200’000 Jahre lang träumten wir – Homo Sapiens – vom Paradies. Von einem Garten den man nicht zu bestellen braucht und der trotzdem immer Früchte hervorbringt. Vom Schlaraffenland. 200’000 Jahre lang träumten wir von Supermärkten.

Nun aber, da wir solche in die Existenz geträumt haben, erkennen wir das Paradiesische an ihm nicht mehr. Im modern-urbanen Umfeld gehört es sogar zum guten Ton, Supermärkte nicht zu mögen. Wieder träumen wir. Dieses Mal vom Selberanpflanzen und manch einer sogar vom Jagen.

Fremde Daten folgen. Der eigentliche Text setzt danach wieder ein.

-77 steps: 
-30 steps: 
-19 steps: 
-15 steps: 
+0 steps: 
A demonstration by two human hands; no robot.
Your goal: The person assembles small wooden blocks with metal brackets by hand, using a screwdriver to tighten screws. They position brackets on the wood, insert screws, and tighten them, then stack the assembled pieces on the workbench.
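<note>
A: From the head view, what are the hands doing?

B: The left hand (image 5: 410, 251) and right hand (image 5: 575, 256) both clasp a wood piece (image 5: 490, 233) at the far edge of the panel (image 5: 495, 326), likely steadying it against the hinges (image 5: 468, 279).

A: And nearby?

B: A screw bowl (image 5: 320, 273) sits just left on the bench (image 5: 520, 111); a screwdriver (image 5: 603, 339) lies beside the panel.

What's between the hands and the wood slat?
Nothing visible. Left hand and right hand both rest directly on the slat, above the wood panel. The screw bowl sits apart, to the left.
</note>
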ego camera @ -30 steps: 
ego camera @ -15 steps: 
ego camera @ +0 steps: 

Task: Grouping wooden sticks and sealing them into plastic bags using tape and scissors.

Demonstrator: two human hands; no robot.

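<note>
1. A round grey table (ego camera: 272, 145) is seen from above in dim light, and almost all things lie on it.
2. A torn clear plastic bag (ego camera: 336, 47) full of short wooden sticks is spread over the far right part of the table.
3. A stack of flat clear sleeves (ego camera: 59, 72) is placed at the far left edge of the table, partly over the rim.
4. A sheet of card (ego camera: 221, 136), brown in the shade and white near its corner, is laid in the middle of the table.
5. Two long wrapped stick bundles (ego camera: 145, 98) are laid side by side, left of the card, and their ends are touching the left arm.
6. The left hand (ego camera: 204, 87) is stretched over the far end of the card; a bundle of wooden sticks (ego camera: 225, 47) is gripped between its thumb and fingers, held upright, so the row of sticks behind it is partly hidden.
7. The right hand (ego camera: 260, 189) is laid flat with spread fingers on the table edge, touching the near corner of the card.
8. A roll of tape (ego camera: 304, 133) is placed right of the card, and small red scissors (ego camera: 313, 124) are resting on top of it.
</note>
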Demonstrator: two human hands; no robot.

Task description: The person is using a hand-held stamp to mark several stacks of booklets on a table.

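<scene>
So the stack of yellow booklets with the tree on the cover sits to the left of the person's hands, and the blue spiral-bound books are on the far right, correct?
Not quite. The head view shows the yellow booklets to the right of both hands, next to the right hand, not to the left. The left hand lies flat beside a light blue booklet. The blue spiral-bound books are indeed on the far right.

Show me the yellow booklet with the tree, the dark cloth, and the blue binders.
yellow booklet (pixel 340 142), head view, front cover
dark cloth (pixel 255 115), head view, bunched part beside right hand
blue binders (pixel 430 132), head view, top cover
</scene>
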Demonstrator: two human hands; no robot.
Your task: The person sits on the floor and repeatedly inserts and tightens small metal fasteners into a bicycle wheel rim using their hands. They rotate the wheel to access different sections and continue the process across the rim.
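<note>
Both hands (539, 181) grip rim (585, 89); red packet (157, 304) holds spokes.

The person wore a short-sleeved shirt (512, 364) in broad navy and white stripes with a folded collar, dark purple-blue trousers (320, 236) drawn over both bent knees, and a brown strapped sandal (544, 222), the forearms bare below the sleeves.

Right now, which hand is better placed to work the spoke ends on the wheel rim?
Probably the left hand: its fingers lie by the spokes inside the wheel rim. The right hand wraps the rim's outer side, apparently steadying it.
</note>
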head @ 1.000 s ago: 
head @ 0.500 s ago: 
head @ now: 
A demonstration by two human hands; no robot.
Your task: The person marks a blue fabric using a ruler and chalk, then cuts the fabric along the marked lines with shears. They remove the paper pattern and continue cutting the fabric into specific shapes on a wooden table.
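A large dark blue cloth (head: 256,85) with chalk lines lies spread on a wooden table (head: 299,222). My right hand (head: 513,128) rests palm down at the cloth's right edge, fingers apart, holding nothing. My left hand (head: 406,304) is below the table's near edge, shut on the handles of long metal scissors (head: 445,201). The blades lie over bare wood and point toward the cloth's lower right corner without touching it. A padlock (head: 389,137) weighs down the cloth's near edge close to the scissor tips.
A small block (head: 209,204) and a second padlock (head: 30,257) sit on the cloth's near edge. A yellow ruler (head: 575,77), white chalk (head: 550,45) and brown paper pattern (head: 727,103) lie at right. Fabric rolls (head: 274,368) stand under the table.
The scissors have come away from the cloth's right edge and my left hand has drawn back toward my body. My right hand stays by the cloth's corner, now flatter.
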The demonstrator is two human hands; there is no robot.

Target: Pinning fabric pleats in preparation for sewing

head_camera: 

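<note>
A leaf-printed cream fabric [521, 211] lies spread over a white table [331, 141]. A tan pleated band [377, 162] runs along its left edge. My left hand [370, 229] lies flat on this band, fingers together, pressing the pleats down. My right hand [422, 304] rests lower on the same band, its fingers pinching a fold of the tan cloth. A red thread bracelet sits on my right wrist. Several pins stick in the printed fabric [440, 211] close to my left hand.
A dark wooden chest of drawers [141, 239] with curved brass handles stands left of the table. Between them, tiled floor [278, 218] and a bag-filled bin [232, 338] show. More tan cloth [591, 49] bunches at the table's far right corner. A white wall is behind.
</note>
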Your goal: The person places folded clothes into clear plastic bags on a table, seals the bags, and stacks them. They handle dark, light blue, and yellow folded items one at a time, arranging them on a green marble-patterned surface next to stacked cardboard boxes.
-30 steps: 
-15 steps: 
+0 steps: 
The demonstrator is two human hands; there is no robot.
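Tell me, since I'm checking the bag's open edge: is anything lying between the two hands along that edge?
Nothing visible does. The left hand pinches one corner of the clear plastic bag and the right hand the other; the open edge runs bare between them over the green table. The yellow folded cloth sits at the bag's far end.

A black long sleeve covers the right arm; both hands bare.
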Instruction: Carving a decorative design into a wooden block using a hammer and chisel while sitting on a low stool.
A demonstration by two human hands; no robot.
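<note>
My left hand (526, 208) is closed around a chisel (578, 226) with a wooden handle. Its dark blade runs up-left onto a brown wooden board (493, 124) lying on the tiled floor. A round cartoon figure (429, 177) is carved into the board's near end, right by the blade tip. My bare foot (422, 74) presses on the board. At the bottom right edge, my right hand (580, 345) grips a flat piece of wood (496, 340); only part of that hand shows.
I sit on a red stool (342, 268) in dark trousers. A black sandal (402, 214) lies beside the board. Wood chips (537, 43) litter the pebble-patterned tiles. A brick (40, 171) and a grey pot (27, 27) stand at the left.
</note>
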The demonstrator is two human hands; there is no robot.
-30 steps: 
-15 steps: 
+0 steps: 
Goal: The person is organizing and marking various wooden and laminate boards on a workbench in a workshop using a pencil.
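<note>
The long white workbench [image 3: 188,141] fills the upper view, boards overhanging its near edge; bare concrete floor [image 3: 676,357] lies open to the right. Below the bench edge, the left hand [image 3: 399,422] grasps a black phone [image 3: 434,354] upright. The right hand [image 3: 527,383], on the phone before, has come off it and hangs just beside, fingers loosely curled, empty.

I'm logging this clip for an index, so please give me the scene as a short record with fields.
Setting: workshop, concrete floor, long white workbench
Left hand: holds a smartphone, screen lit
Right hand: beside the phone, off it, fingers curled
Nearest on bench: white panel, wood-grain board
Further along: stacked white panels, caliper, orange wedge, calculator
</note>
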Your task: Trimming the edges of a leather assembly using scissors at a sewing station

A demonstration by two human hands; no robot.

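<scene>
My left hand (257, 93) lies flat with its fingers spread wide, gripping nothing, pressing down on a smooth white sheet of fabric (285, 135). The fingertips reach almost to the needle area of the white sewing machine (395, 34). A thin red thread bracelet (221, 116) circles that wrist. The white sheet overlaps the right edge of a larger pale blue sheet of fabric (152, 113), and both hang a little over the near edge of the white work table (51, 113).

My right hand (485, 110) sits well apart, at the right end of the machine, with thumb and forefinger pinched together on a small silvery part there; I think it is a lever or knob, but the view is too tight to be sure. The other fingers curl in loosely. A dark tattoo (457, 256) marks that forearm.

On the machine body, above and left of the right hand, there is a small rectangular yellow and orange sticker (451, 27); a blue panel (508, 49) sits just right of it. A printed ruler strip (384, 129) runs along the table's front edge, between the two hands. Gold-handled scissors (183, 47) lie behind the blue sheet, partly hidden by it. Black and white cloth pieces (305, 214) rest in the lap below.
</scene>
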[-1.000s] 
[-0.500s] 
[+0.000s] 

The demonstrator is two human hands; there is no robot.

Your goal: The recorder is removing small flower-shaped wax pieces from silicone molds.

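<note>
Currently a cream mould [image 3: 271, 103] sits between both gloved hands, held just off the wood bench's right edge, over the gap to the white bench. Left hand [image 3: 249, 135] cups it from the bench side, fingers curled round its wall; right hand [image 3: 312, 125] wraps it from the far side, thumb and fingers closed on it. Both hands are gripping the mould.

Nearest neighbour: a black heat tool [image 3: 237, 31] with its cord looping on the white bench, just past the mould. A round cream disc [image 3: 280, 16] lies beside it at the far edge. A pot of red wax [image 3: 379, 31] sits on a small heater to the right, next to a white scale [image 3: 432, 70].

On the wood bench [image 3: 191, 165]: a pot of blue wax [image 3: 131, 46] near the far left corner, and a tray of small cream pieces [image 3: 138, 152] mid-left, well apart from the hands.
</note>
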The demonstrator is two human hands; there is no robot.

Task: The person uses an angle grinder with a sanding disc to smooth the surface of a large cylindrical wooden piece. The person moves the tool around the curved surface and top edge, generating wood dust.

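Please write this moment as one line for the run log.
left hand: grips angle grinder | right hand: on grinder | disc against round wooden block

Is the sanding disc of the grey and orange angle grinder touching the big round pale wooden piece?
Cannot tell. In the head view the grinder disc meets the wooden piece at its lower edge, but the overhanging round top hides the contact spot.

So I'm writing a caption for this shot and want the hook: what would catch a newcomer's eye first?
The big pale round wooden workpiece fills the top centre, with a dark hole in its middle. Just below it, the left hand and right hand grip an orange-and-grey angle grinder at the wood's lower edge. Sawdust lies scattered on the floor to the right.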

Mit gutem Grund … Jeder Supermarkt steht natürlich auf einem fauligen Fundament von Tierfabriken, gerodeten Regenwäldern, ausgebeuteten Bauern, Sklaven-ähnlichen Arbeitern. Neben den Grundnahrungsmitteln beugen sich die Regale unter Fertignahrung welche langfristig tödliche Mengen von Salz und Schlimmerem enthalten.

Merkwürdig, wie schnell etwas derart paradiesisches und höllisches wie der Supermarkt innerhalb einer Generation zum Standardinventar der Welt wird, das man regelmäßig in Anspruch nimmt, ohne sich seiner Bedeutung bewusst zu sein.